Also note that \(\phi\) from previous slides is now \(\phi = (\alpha, \beta)\)

Priors for \(\alpha\) and \(\beta\)

  • The interpretation of these parameters
    • \(\alpha\) is successes
    • \(\beta\) is failures
  • A more useful parameterization in our case is
    • Beta expectation: \(\mu=\frac{\alpha}{\alpha+\beta}\)
    • Beta sample size: \(\eta=\alpha+\beta\)
  • Easier to put priors on \(\mu\), \(\eta\) than \(\alpha\), \(\beta\) so we will take advantage of this

Go to the R and Stan code

The quail data and prior information



Prior information

  • Bios note that the available literature indicates survival for transplanted baby quail ranges between 0.05 and 0.45

The TODO list

  1. Reparameterize the beta distribution to estimate on mean \(\theta_{\mu}\) and sample size \(\eta\).
    • Note \(\alpha\) and \(\beta\) will then be derived parameters
  2. Develop a prior for mean survival that places approximately 95% of its probability mass in the range 0.05 to 0.45, and a prior that is somewhat diffuse for \(\eta\) but which has most probability mass at low values
  3. Develop a hierarchical model for average chick survival and farm (i.e., group) specific survival estimates given the available data
  4. Plot the marginal distribution of \(\alpha\) and \(\beta\) to help put the miserable integral symbols into perspective
  5. Do a prior sensitivity test to your informative prior from (1)
  6. What is the probability that survival from farm two is less than average?

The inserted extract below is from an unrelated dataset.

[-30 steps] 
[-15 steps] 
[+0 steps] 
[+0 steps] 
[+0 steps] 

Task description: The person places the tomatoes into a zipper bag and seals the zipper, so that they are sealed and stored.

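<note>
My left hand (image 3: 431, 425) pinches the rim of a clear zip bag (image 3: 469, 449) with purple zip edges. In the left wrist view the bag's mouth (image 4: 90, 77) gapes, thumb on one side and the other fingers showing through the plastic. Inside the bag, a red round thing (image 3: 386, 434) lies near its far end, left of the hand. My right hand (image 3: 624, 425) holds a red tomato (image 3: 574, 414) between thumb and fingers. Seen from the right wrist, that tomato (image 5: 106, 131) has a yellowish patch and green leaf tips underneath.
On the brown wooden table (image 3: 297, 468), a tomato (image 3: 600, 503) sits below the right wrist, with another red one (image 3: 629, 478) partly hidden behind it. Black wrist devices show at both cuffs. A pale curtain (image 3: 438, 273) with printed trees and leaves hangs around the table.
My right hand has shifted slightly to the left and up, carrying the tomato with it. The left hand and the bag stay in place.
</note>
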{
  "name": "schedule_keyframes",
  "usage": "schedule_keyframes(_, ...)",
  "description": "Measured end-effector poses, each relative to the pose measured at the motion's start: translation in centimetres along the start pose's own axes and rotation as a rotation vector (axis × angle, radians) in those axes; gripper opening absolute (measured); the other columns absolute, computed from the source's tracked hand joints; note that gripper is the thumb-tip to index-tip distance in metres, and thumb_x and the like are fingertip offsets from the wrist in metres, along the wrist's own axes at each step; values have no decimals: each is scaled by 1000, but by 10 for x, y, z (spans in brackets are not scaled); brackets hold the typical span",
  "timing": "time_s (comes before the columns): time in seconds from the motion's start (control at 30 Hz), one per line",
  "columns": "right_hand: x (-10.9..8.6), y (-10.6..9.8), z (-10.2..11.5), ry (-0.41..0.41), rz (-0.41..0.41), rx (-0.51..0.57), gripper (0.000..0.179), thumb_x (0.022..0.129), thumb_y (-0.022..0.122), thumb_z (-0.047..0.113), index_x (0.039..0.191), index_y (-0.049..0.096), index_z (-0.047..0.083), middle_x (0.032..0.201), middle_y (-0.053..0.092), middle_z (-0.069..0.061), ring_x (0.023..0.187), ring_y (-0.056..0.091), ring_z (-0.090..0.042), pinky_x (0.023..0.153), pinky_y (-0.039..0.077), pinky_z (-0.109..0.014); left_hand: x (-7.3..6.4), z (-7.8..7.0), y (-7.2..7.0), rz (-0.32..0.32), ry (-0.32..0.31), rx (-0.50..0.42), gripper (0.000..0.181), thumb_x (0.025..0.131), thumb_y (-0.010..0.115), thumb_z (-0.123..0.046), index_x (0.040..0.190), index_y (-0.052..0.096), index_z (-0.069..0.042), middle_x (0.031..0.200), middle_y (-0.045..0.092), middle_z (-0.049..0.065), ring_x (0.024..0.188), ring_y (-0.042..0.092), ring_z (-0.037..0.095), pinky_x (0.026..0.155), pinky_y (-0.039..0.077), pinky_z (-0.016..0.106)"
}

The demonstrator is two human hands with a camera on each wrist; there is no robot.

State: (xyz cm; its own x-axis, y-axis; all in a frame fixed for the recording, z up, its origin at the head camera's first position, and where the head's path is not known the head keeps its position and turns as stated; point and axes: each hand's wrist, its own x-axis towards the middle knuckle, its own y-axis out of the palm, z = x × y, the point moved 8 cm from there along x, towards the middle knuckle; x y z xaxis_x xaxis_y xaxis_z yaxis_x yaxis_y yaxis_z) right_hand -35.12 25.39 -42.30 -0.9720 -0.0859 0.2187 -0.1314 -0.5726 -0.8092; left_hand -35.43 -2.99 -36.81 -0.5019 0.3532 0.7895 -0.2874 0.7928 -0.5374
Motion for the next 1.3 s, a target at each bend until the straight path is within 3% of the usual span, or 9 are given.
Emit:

Similarly, what is the probability that survival from farm two is less than survival from farm 6?
  7. If we went to a new farm in the region and wanted to release chicks, what would our best guess be for chick survival at this farm?

Extensions

  • The basic structure of a hierarchical model is \[ y \sim p(y \mid \theta) \quad \theta \sim p(\theta \mid \phi) \quad \phi \sim p(\phi) \]

  • We can extend this to more than one level

\[ y \sim p(y \mid \theta) \quad \theta \sim p(\theta \mid \phi) \quad \phi \sim p(\phi \mid \psi) \quad \psi \sim p(\psi) \]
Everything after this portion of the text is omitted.